Muitas vezes a vida nos brinda com algumas condições financeiras favoráveis, ou a tecnologia nos trás algo melhor por preços mais acessíveis. Este é um upgrade coerente. Mas, é coerente o simples fato de achar que um equipamento de alta fidelidade não é suficiente e com bastante sacrifício partir para outro que proporcionará uma melhora muitas vezes pouco perceptível, e logo depois descobrir que esse também não é bom?
Numa analogia, muitos tiveram como seu primeiro carro um fusca, e certamente hoje possuem modelos bem mais potentes, bonitos, sofisticados e confortáveis. Mas, quem trocou um fusca por outro carro para ganhar um sutil ou quase imperceptível desempenho do motor, ou porque o novo modelo possuía uma muito pequena diferença de espaço no porta-malas? Nessas trocas de modelos de automóveis foi preciso experimentar várias vezes um carro na estrada para tentar sentir se existe ou não uma diferença de potência de motor. Ouve contradição com um grupo de especialistas em carros para tentar identificar qual deles poderia ter o maior silêncio interno? Esses “upgrades” eram sempre evidentes, mesmo que fosse para “saltar” de um fusquinha 1300 para um modelo 1600. A diferença era notável. Então porque achar que a troca de cabos de um sistema de áudio é algo tão necessário, misterioso e ao mesmo tempo com poucas ou nenhuma vantagem evidente?
Parece que o exagero fica claro dessa forma.
A indústria e o comércio (e também aqueles que de uma forma ou outra se beneficiam deles) induzem o desejo de mudança. Fazem parecer que o salto na utilização daquele componente representará muito mais do que ele realmente é capaz de proporcionar.

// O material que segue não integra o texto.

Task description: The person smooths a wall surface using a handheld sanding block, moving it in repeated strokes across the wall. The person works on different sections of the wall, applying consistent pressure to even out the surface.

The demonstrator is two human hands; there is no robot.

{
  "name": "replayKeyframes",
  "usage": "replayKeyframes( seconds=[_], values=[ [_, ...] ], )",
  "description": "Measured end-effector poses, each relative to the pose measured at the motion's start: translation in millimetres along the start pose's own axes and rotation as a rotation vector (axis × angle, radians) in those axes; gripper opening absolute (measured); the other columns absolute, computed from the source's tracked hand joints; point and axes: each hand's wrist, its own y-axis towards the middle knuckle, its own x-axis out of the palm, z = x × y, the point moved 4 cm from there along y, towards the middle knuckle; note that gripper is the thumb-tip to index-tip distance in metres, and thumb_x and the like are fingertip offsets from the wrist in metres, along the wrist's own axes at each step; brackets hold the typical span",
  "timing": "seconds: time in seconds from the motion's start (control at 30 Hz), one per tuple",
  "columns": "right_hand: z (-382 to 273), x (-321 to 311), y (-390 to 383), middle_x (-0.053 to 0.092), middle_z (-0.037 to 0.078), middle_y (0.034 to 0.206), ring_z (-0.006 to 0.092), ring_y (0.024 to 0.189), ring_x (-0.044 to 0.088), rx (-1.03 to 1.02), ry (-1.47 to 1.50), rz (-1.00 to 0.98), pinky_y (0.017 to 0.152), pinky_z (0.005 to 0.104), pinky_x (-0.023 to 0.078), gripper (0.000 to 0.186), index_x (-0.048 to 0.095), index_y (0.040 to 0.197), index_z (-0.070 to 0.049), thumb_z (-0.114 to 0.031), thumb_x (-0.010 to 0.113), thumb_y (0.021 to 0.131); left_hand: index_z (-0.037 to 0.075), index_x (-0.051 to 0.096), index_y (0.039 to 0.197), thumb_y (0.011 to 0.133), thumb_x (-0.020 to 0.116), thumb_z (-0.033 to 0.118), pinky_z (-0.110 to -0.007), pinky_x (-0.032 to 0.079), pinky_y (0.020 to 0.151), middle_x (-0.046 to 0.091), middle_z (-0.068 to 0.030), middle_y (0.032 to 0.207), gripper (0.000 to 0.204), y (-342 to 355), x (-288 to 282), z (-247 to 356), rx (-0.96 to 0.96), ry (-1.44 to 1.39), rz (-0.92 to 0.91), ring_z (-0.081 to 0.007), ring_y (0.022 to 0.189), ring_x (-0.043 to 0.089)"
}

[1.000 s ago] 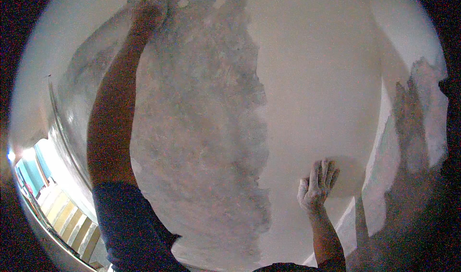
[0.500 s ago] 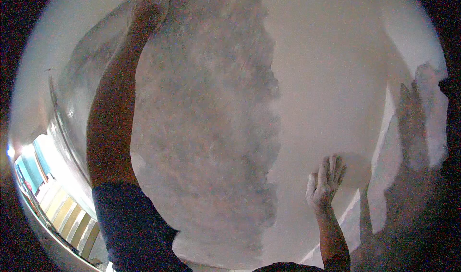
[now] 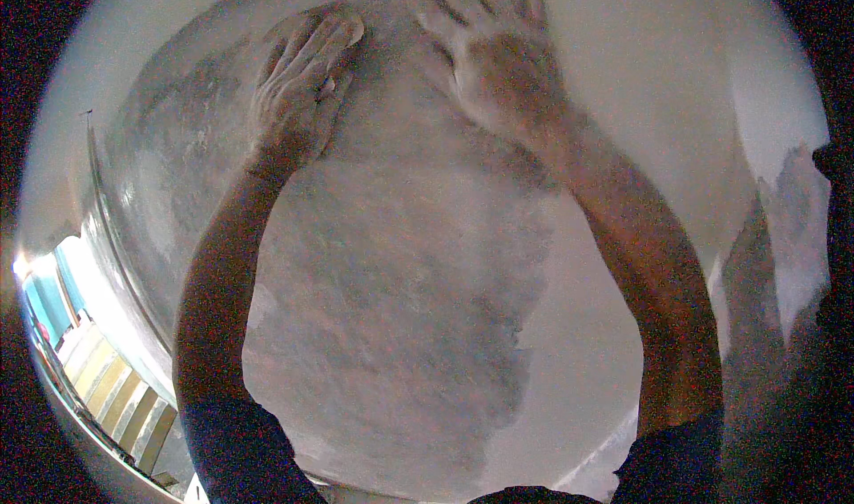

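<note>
A large pale surface (image 3: 614, 264) with a wide, blotchy grey patch (image 3: 391, 282) down its middle fills most of the view. My left hand (image 3: 302, 90) lies flat on the grey patch at the upper left, fingers stretched out and close together, their skin whitened as if with dust. Under its fingertips is a pale rounded edge; whether it is a separate thing I cannot tell. Up to the right, my right hand (image 3: 498, 64) is spread wide over the grey patch's right border, partly smeared by motion. Nothing shows in it.
The surface bends away at the left past a thin dark curved line. Beyond it, at the lower left, are a bright opening (image 3: 111, 277), a blue panel (image 3: 49, 299) and a row of slats or steps (image 3: 111, 384). Dark shadows (image 3: 752, 277) fall at the right.
My right hand has swung from the lower right up to the top middle, its fingers now spread. My left hand has come down from the top edge and is fully in sight.
</note>
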Motion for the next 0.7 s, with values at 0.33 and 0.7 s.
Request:
replayKeyframes(
  seconds=[0.33, 0.7],
  values=[
    [30, -15, 33, 0.061, 0.018, 0.138, 0.0421, 0.136, 0.050, -0.036, 0.124, 0.140, 0.121, 0.0676, 0.017, 0.043, 0.066, 0.129, -0.004, -0.035, 0.061, 0.100, 0.022, 0.055, 0.148, 0.099, 0.059, 0.021, -0.047, 0.032, 0.120, 0.051, -0.0065, 0.155, 0.049, 20, 4, 14, -0.011, -0.104, 0.085, -0.0302, 0.146, 0.043],
    [20, -8, 28, 0.061, 0.019, 0.139, 0.0448, 0.134, 0.051, 0.007, 0.060, 0.101, 0.119, 0.0666, 0.023, 0.048, 0.062, 0.137, -0.006, -0.036, 0.059, 0.101, 0.026, 0.062, 0.141, 0.099, 0.061, 0.024, -0.045, 0.035, 0.119, 0.057, -0.0052, 0.149, 0.042, 21, -5, 6, 0.001, -0.096, 0.111, -0.0298, 0.143, 0.047]
  ],
)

E muitas vezes o comprador vencido pela sugestão acredita mesmo na melhora.
Se observamos a falta de consenso que existe no mercado sobre o que é Hi-End, sobre o que faz ou não faz diferença, sobre a pequena e questionável vantagem obtida sobre cada componente, sobre o que é alta fidelidade e o que é a utopia da fidelidade absoluta, sobre o custo de cada novo upgrade e, principalmente, o que é necessário para usufruir do prazer musical, encontraremos o limite da coerência e do bom senso, e da insanidade audiófila.